Problem statement
Pick every line with "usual" from the material below.

Information given
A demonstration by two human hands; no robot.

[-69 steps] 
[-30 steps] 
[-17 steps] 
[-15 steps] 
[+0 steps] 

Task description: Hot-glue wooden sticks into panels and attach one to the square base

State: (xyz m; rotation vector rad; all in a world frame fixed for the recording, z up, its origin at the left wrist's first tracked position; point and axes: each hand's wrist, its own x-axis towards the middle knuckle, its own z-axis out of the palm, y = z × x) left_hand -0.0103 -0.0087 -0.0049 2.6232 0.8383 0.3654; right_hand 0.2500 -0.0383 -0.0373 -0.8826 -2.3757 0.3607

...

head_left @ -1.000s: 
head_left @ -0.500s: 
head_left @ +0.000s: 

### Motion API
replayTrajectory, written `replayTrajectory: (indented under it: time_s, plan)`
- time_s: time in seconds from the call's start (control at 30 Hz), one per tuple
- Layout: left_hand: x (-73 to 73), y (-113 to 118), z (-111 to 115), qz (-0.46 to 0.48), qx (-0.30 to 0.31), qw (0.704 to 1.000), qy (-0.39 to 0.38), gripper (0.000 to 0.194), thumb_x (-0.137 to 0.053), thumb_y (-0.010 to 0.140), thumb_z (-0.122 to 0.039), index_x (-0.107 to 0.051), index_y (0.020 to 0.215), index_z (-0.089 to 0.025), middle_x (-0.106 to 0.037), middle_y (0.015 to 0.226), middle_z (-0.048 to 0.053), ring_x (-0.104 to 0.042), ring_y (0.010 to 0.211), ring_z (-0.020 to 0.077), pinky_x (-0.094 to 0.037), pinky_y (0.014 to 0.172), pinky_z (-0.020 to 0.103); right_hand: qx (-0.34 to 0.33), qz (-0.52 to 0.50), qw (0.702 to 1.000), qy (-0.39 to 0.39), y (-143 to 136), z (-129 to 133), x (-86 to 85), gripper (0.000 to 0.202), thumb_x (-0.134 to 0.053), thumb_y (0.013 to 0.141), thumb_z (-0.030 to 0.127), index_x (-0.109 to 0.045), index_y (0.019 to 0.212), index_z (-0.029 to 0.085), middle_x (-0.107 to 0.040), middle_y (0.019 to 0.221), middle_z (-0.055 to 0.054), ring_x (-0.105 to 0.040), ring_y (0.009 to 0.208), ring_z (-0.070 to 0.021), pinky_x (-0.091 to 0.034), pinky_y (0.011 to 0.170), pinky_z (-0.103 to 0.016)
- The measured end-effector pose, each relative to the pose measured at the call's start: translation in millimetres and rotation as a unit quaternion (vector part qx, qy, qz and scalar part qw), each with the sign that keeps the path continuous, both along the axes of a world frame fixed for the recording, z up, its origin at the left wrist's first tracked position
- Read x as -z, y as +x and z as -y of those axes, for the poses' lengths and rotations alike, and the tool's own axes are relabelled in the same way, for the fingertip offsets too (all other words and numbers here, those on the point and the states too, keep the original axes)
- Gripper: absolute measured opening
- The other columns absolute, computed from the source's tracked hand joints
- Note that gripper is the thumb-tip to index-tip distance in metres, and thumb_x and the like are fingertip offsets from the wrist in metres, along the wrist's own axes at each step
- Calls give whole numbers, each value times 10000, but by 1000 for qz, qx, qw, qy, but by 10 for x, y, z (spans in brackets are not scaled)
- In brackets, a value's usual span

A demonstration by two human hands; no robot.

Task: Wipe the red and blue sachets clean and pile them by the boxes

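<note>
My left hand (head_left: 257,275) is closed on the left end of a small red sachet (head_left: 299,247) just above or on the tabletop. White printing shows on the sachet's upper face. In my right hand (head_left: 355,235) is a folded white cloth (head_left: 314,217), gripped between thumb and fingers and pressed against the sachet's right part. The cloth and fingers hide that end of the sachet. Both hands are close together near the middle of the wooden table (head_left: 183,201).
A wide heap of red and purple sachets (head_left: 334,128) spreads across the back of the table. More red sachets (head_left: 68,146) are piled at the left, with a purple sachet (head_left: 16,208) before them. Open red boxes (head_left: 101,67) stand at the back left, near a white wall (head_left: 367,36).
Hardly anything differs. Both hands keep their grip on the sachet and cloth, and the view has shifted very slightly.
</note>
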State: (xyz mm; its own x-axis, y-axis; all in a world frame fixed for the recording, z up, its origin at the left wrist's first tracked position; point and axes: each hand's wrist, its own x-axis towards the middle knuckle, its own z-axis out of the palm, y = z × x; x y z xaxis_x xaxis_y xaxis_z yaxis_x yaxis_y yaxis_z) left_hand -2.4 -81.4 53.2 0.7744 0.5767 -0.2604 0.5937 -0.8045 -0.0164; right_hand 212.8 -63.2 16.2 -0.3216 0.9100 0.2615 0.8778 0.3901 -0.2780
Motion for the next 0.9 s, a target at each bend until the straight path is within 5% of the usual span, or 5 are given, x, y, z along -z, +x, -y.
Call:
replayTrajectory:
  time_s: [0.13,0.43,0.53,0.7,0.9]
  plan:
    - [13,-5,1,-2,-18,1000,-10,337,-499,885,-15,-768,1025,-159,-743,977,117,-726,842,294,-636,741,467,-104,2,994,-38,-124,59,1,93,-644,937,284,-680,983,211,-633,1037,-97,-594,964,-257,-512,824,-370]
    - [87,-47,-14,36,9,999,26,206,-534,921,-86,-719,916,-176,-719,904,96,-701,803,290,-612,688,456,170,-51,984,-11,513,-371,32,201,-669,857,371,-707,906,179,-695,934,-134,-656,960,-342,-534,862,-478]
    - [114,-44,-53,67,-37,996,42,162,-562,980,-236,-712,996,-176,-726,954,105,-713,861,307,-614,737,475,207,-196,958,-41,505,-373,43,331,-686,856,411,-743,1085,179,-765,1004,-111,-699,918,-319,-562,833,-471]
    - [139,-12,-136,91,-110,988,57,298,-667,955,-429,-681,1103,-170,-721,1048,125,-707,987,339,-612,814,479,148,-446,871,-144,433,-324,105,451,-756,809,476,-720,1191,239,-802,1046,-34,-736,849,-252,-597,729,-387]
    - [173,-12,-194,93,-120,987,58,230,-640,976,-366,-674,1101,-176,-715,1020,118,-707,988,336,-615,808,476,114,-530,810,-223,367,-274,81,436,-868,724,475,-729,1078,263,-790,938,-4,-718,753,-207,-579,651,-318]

Answer to this task
- In brackets, a value's usual span
Motion for the next 0.9 s, a target at each bend until the straight path is within 5% of the usual span, or 5 are given, x, y, z along -z, +x, -y.

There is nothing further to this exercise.